Chapter 8

Sinclair dreamed about her sister's girlfriend. She woke up (swimming in rapidly disintegrating visions of Hunter smiling and stretched out on a forest floor on a bed of thick green leaves, her dark skin glistening with moisture from Sinclair's tongue.

"I think she's dreaming."

A weight pressed down on the bed beside her. From the light scent of honeysuckle, she could tell that it wasn't her father or Nikki. Sinclair opened her eyes.

"Papa told me to take you out for the day." Lydia watched her with a smile playing at the corners of her mouth. She looked like she'd been up for hours in her white cotton dress that showcased her gorgeous cleavage and narrow waist.

"'Morning," Sinclair croaked from beneath the parting layers of sleep.

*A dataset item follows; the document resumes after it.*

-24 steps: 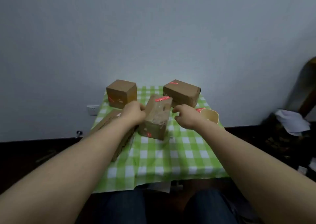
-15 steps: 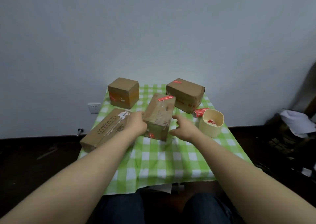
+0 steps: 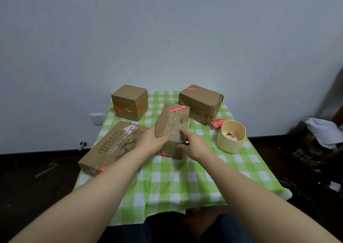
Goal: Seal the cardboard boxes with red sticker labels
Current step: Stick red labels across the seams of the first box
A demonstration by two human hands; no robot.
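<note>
Middle box [image 3: 173, 124]: cardboard, oblong, at the centre of the bench [image 3: 176, 183] on a green-check cloth. It is tipped up, far end high and near end low towards the person. One red sticker [image 3: 177, 109] lies across its far top edge and a lower sticker [image 3: 164, 152] sits on the near face. Judged to be tilted this way to bring the near seam within reach for sealing or pressing down.

Left hand [image 3: 150, 142]: wrapped round the near left side of the box to steady it, forearm stretched forward.

Right hand [image 3: 193, 145]: clamped on the near right corner, forefinger laid along the top face, other fingers curled at the edge. Whether a fresh sticker sits under the fingertips cannot be told.

Cube box [image 3: 130, 102]: back left, well apart, red mark on its front face.

Wide box [image 3: 201, 104]: back right, sticker on its top.

Long printed box [image 3: 115, 148]: left, just beside the left forearm, red sticker at its near end.

Sticker pack [image 3: 218, 124]: red, lying between the wide box and the tub.

Cream tub [image 3: 232, 140]: right of centre, holding red-and-white scraps. Likely kept on that side so the right hand can reach it.
</note>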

"'Morning." Hunter's voice greeted her from the doorway. Even in a white A-shirt tucked into belted slim-fitting jeans she managed to look like a dyke's wet dream.

Sinclair resisted the urge to grab the sheets up to her chest like a shy virgin, and instead sat up, baring her oversized Sesame Street T-shirt. She just knew that her braids were flat against her head. Not sexy. "Hey. I get the pleasure of both your company today, huh?"

"Two for one," Lydia chimed in. "Today only."

"Unless you'd rather have Lydia to yourself. I can disappear if you want."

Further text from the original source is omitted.